Hoover-Wilson Correspondence, Hoover Institution, Hoover Institution Archives, Stanford, California

Publisher

Woodrow Wilson Presidential Library & Museum

Subject

United States Food Administration
Hoover, Herbert, 1874-1964--Correspondence

Language

English

Text

Dear Mr. Tumulty

I understand that the Executive Order will come out today with regard to the embargo, and it seems to me very desirable that some sort of statement should be made from the White House to the Press in connection with its operations.

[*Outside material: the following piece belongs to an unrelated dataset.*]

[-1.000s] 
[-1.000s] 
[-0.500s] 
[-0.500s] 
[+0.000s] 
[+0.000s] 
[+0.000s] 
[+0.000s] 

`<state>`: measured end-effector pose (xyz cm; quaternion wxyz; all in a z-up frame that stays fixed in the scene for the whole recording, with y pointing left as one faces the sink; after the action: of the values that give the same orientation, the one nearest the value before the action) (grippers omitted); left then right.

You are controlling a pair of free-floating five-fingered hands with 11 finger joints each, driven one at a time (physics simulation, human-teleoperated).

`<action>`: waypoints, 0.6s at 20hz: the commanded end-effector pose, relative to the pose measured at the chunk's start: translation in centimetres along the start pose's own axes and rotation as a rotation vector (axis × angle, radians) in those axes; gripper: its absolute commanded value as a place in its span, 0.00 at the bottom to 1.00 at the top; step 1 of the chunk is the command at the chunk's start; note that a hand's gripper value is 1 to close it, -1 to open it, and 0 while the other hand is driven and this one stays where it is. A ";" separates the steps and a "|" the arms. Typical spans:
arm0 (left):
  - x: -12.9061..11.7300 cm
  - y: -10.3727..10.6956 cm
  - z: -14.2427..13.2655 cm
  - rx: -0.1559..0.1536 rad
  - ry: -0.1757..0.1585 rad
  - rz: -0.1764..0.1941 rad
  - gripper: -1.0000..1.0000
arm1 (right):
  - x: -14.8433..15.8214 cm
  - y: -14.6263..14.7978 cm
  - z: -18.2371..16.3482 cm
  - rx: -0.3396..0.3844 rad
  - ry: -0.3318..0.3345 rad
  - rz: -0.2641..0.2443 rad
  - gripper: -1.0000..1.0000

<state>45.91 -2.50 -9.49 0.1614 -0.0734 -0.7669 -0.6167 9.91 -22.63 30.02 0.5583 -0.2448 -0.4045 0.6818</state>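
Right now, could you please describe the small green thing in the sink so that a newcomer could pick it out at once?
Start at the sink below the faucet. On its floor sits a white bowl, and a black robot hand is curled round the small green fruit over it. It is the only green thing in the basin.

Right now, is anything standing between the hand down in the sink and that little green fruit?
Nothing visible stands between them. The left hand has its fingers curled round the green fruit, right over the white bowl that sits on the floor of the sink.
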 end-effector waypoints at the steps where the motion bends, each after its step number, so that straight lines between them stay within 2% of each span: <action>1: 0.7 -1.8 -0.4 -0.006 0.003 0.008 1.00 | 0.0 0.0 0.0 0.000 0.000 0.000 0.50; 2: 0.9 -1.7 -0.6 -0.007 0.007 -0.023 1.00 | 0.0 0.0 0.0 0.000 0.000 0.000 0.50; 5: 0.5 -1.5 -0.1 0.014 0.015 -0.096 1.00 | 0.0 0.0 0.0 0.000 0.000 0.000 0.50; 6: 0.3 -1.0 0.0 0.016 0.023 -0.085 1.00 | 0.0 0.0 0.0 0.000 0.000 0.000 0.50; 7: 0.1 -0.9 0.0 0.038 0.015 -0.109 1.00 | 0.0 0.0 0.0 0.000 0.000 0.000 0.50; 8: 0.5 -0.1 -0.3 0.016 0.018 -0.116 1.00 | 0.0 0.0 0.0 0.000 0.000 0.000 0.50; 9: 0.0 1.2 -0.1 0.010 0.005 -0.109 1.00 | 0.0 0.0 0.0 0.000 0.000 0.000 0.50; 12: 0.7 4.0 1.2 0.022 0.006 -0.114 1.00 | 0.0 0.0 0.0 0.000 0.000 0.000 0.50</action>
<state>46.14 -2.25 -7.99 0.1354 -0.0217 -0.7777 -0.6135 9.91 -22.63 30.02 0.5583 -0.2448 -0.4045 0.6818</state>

This should be made on the general lines that the embargo is not a prohibition to export foodstuffs or any other commodity, but simply a limitation of such exports to such people who have been granted licenses to so export. That the Government is anxious to determine what our available remaining supplies are as to wheat and corn and their products from out of the old harvest and that this survey will be taken in hand by the Agricultural Department as quickly as the food survey bill passes Congress. It should also be made known that the Government wants to know from each of the countries exporting these materials from this country, what their purchases are in the United States; where they are and what their needs are, in order that we may adjust these things as far as possible in connection with our own supplies. The statement should also include that it appears that so much wheat and corn had been purchased by foreign powers as to embarrass our local consumers--as witness the very high price of cash wheat and corn--and that this embarrassment is not only working great hardship on our own people, but is having a great many indirect evil effects. Cattle are being driven to the markets because of the cost of feed grains, and injury is being done to our dairy industry. The price of old wheat is so high that the price of flour is intolerable to a great mass of our people, and that before licenses will be granted for the export of those products, the Government will require a complete disclosure of all operations by foreign powers.

The Allies have already placed this information in the hands of the Government and that arrangements will be made for their continued supply temporarily, pending adjustment of the whole problem; that the high prices which have made themselves evident has caused a scarcity in supplies and we must safeguard the position of our own people while we make every endeavor to supply the whole world with foodstuffs. That the embargo is not designed to place anyone in difficulties but to get proper correlation on all sides.

Yours faithfully,
[Hoover]

Original Format

Letter

To

Tumulty, Joseph P. (Joseph Patrick), 1879-1954

Files

http://resources.presidentwilson.org/wp-content/uploads/2018/10/D09117.pdf

Citation

Hoover, Herbert, 1874-1964, “Herbert Hoover to Joseph P. Tumulty,” 1917 June 22, WWP19088, Hoover Institute at Stanford University Collection, Woodrow Wilson Presidential Library & Museum, Staunton, Virginia.